Reading data
Info
This guide assumes that you understand what a database is and how you can use SQL to retrieve data from a database. Not the case? Check the SQL Basics first before continuing here.
Worlds¶
Each world in Nexus is stored in a separate database schema.
Vector features¶
Each feature type has its own database table in Nexus. Thus, all individual features of that type are stored in this table. This allows a convenient way to retrieve the features from a particular type.
As an example, let's get a list of all weather stations:
select * from sandbox.weather_station limit 100
Of course all common SQL expressions are available, see the SQL Basics for an overview.
Categorical data¶
Features may contain properties with categorical values. In this case Nexus maintains a separate helper table
that contains a list of all available categories for that property. Helper tables always follow the naming format {feature_type}_{categorical_column}.
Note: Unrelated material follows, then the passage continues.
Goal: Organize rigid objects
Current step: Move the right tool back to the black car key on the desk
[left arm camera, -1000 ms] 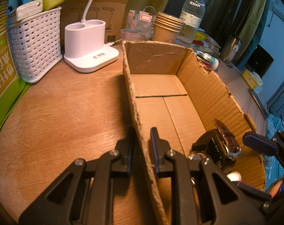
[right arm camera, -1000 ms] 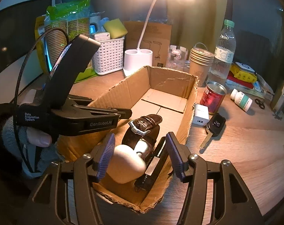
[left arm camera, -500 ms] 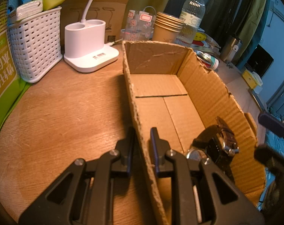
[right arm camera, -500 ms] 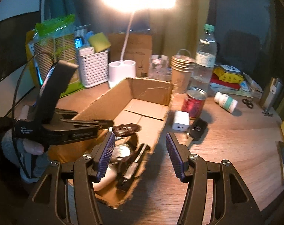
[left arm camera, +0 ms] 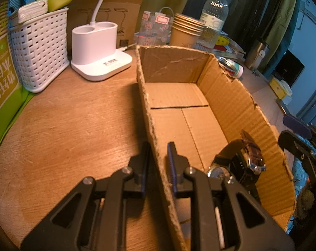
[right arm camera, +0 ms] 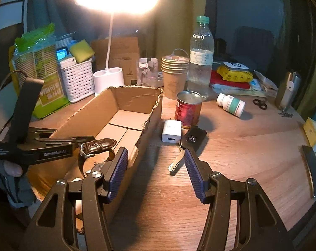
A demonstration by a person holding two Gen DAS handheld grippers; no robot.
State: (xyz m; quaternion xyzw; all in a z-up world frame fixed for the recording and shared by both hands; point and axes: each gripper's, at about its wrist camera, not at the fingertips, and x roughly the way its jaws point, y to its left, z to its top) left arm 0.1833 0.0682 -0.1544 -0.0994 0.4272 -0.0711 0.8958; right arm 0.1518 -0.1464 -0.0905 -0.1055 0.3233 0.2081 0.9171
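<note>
An open cardboard box (left arm camera: 237, 96) (right arm camera: 135, 98) lies on the wooden desk. My left gripper (left arm camera: 158, 154) is shut on the box's left wall, one finger outside and one inside. A wristwatch (left arm camera: 247, 156) (right arm camera: 97, 146) with a dark leather strap rests in the box's near end, with other small items partly hidden. My right gripper (right arm camera: 155, 171) stands open and empty above the desk, just right of the box. Ahead of it lie a car key (right arm camera: 189, 142), a white charger cube (right arm camera: 171, 130), a red tin can (right arm camera: 188, 108) and a white pill bottle (right arm camera: 231, 104).
Behind the box stand a white lamp base (left arm camera: 97, 50), a white woven basket (left arm camera: 41, 48), stacked paper cups (right arm camera: 174, 73) and a water bottle (right arm camera: 200, 52). Green packaging (left arm camera: 1, 87) lines the left edge. A hand (right arm camera: 11, 167) holds the left gripper's handle.
My right gripper has drawn back out of the box and swung right, over the desk toward the key and charger. The left gripper and the box have not moved.
</note>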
As an example, feature type water_body has a property called category, which can only contain a limited set of values.
The helper table waterbody_category lists those possible values, which are sea, waterway, lake and ditch.
Timeseries¶
Nexus stores timeseries metadata in the timeseries table and the timeseries events in the event table.
A typical workflow is therefore to always retrieve timeseries in two separate steps; first to query the timeseries table and obtain the IDs of any timeseries of interest, and then in a second query to obtain the actual events.
Let's try to play around with some meteorological data¶
Normally, weather stations record a variety of meteorological parameters as so-called timeseries. Let's see if our weather stations also have measurement timeseries:
select * from sandbox.timeseries
where feature_type = 'weather_station'
Okay, that's a lot of results. Maybe we need to filter a bit on the type of parameter that was measured. Let's first see which parameters are available:
select * from sandbox.timeseries_parameter
It turns out that we're interested in precipitation, which is available in Nexus as parameter 'prec_mm_d'. So to get all precipitation timeseries from all weather stations we do:
select * from sandbox.timeseries
where feature_type = 'weather_station' and parameter = 'prec_mm_d'
Note however that we only get the timeseries metadata. If we want the actual measurements, or 'events', we should use the unique ID of the timeseries that we found to get its events. So suppose the first timeseries ID is 5, then to get all its measurements we do:
select * from sandbox.event where timeseries_id = 5
Likewise, we could also request a whole range of events at once:
select * from sandbox.event where timeseries_id in (5, 6, 7)
To put it all together, a workflow that we could have is to first get all weather stations, then for each weather station checking which timeseries are available, and finally getting those measurements. In that way, our results stay manageable, and we can process small batches of data each time.
Rasters¶
In Nexus, raster data take a special place. Their metadata is stored in Nexus Database, but the actual raster files are stored in a separate Datastore. This Datastore is optimized for heavy processing and visualization. Rasters are always stored as COGs (Cloud Optimized Geotiffs). Retrieving rasters, just like timeseries, always goes in two steps:
- Selecting the rasters you want by using the
rastertable - Fetching the actual rasters from the Datastore
Selecting rasters¶
First we always get the metadata through the raster table:
select * from sandbox.raster limit 100
In this query we can filter what we need, for example by selecting on parameter, timestamp (or date range) and
geographical extent (the polygon, or footprint). Then, from the selection of rasters that we actually need, we get
the location field of each raster and use it to retrieve the actual GeoTIFF file from the Nexus Datastore.
The value in the location-column of the raster table contains the raster filename in the Datastore.
Fetching rasters¶
Actual rasters are stored as COGs (Cloud Optimized Geotiffs). You can obtain them using common raster tools, such as:
Warning
Some versions of Rasterio scan the directory content when retrieving a single COG, which is both unnecessary and a huge performance hit. If retrieving a raster takes more than a few seconds, consider setting the following environment variable in Rasterio to prevent this behaviour:
with rasterio.Env(session, GDAL_DISABLE_READDIR_ON_OPEN='EMPTY_DIR') as env:
...
Files¶
Like rasters, files are not stored in the database itself, but on Nexus Datastore. To obtain files,
simply query the file table, filter the files you want, and retrieve the actual files from the Datastore.